(Exercise data Opens)

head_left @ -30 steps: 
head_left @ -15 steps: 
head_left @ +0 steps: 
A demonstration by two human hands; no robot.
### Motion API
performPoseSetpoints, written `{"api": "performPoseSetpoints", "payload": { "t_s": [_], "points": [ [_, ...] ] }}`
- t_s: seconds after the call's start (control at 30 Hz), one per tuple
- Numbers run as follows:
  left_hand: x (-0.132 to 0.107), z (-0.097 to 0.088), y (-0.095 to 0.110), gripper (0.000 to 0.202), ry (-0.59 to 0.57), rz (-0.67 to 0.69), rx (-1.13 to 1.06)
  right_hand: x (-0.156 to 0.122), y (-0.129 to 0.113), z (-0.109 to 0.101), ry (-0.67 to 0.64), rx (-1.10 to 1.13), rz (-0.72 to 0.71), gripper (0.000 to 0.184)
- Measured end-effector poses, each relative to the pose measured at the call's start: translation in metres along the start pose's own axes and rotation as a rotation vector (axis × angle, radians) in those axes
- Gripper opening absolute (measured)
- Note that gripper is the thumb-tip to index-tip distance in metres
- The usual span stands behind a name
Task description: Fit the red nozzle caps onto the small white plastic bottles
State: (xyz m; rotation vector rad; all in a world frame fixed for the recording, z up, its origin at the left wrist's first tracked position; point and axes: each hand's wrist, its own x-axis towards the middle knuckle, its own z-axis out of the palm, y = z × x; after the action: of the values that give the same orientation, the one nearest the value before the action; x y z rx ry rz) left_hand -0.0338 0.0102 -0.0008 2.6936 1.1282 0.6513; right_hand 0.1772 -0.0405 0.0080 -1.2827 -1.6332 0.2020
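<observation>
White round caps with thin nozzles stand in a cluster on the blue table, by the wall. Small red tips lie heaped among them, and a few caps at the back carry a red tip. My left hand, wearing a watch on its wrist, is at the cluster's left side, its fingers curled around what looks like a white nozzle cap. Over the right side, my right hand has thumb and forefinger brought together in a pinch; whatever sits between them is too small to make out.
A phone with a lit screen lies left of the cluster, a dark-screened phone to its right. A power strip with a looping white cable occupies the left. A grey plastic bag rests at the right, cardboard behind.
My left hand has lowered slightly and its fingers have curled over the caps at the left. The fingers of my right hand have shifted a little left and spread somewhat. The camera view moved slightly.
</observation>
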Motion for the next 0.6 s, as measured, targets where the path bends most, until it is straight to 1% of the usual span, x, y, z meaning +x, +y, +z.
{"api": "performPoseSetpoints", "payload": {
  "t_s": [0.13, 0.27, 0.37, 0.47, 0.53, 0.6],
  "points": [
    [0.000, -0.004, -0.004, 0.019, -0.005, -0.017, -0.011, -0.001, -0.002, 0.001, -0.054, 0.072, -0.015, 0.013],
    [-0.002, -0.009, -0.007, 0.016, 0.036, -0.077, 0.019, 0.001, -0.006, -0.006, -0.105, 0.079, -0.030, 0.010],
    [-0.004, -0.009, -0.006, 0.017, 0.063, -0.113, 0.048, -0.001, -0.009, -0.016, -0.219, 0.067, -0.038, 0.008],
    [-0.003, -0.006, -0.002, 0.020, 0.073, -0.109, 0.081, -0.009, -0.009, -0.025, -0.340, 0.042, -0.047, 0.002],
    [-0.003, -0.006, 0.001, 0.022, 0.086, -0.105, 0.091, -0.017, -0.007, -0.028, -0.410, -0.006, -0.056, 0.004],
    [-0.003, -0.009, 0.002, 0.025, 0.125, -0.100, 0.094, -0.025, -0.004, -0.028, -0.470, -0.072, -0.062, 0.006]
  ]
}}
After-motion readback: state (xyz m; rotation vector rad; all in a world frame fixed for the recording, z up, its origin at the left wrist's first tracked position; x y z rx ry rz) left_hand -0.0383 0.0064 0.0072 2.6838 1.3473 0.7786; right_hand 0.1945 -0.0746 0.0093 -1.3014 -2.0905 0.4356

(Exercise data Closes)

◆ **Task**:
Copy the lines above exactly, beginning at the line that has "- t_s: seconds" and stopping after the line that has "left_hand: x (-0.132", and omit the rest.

◆ **Your solution**:
- t_s: seconds after the call's start (control at 30 Hz), one per tuple
- Numbers run as follows:
  left_hand: x (-0.132 to 0.107), z (-0.097 to 0.088), y (-0.095 to 0.110), gripper (0.000 to 0.202), ry (-0.59 to 0.57), rz (-0.67 to 0.69), rx (-1.13 to 1.06)

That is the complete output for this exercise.